▶ **WHAT YOU NEED TO DO**
Transcribe every line below exactly; no image goes into the output.

▶ **MATERIAL PROVIDED**
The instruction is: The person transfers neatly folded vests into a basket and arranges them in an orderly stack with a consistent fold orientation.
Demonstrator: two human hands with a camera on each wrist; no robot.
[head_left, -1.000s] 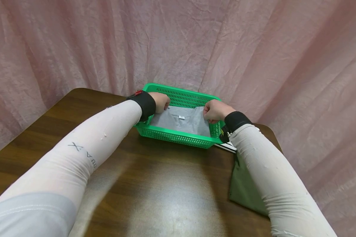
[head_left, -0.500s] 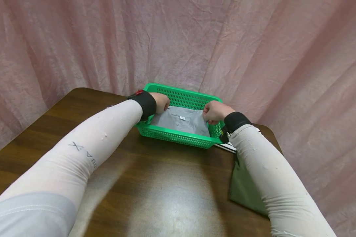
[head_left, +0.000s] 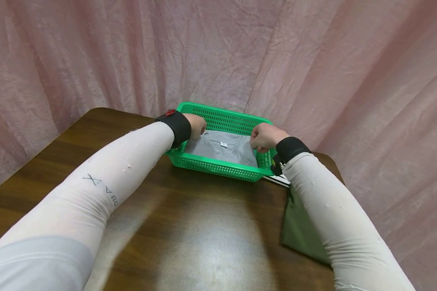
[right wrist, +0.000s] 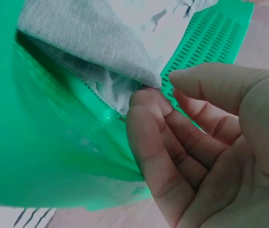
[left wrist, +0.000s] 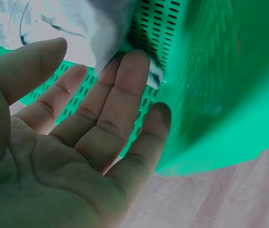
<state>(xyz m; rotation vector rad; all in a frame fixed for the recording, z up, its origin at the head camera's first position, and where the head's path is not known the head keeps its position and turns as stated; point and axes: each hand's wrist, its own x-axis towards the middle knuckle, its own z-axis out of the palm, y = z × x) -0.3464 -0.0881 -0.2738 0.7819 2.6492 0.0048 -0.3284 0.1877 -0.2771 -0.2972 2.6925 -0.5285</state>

▶ **THE ANSWER**
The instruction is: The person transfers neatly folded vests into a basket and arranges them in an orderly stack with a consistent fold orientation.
Demonstrator: two human hands with a camera on each wrist; no robot.
[head_left, -1.000s] 
[head_left, -0.500s] 
[head_left, +0.000s] 
[right wrist, +0.000s] 
[left wrist, +0.000s] 
<state>(xyz m; rotation vector rad; all in a frame fixed for the recording, z up, its origin at the head camera's first position, and where the head's path is not known the head keeps its position and turns as stated; point and axes: each hand's wrist, its own x-axis towards the middle knuckle, its own z-axis out of the palm, y = z × x) -0.3464 -0.0881 -0.2738 0.7819 2.6492 0.0048 -0.3284 0.1877 -0.2771 -0.2972 2.6925 -0.5285</state>

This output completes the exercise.